> **EXERCISE GOAL**
The records that follow are to be given again exactly. Do not carry over any image.

> **RECORDS FOR PROCESSING**
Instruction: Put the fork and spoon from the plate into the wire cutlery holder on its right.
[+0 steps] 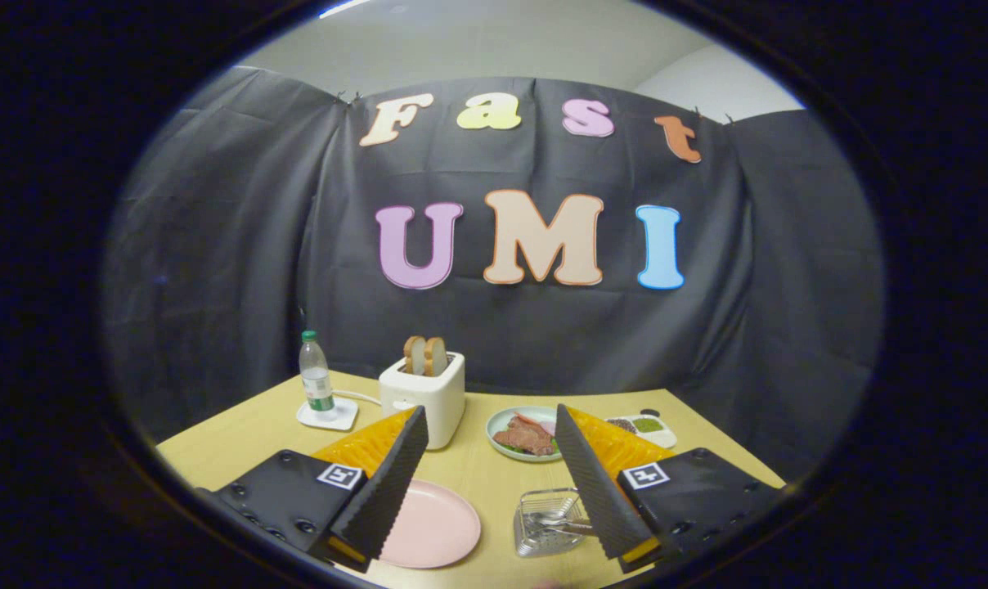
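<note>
Wire cutlery holder: stands on the wooden table, between the two fingers, close against the right one, which hides its right side. Metal cutlery lies inside it; fork and spoon cannot be told apart at this size.

Pink plate: just left of the holder, apart from it, bare surface showing. Its left part is hidden behind the left finger.

Gripper: fingers spread wide, nothing held between them, raised above the table with the holder and plate below.

Beyond the holder: a pale green plate with meat. Right of that, a small white dish with dark and green contents. Behind and left of the holder, a white toaster with two bread slices standing in its slots. Left of the toaster, a clear bottle with green cap on a white coaster.
</note>
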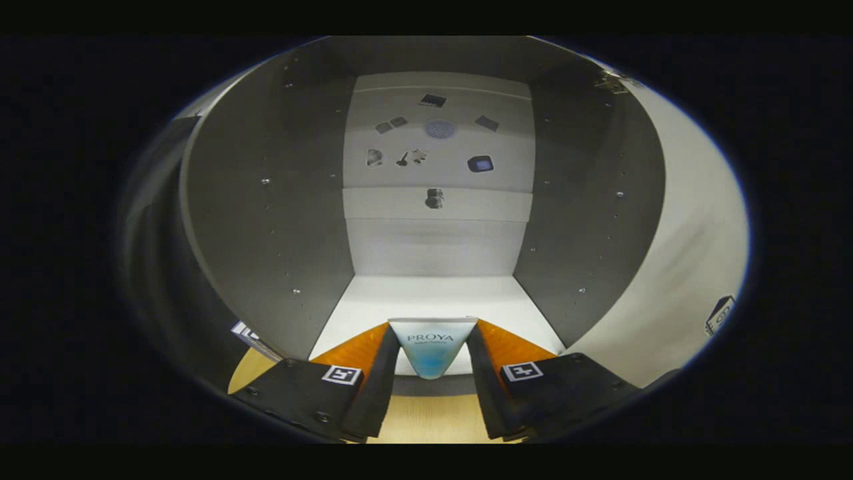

> **ANSWER BOX**
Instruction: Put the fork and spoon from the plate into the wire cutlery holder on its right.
[+0 steps] 
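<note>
Wire cutlery holder: stands on the wooden table, between the two fingers, close against the right one, which hides its right side. Metal cutlery lies inside it; fork and spoon cannot be told apart at this size.

Pink plate: just left of the holder, apart from it, bare surface showing. Its left part is hidden behind the left finger.

Gripper: fingers spread wide, nothing held between them, raised above the table with the holder and plate below.

Beyond the holder: a pale green plate with meat. Right of that, a small white dish with dark and green contents. Behind and left of the holder, a white toaster with two bread slices standing in its slots. Left of the toaster, a clear bottle with green cap on a white coaster.
</note>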

That is the complete answer.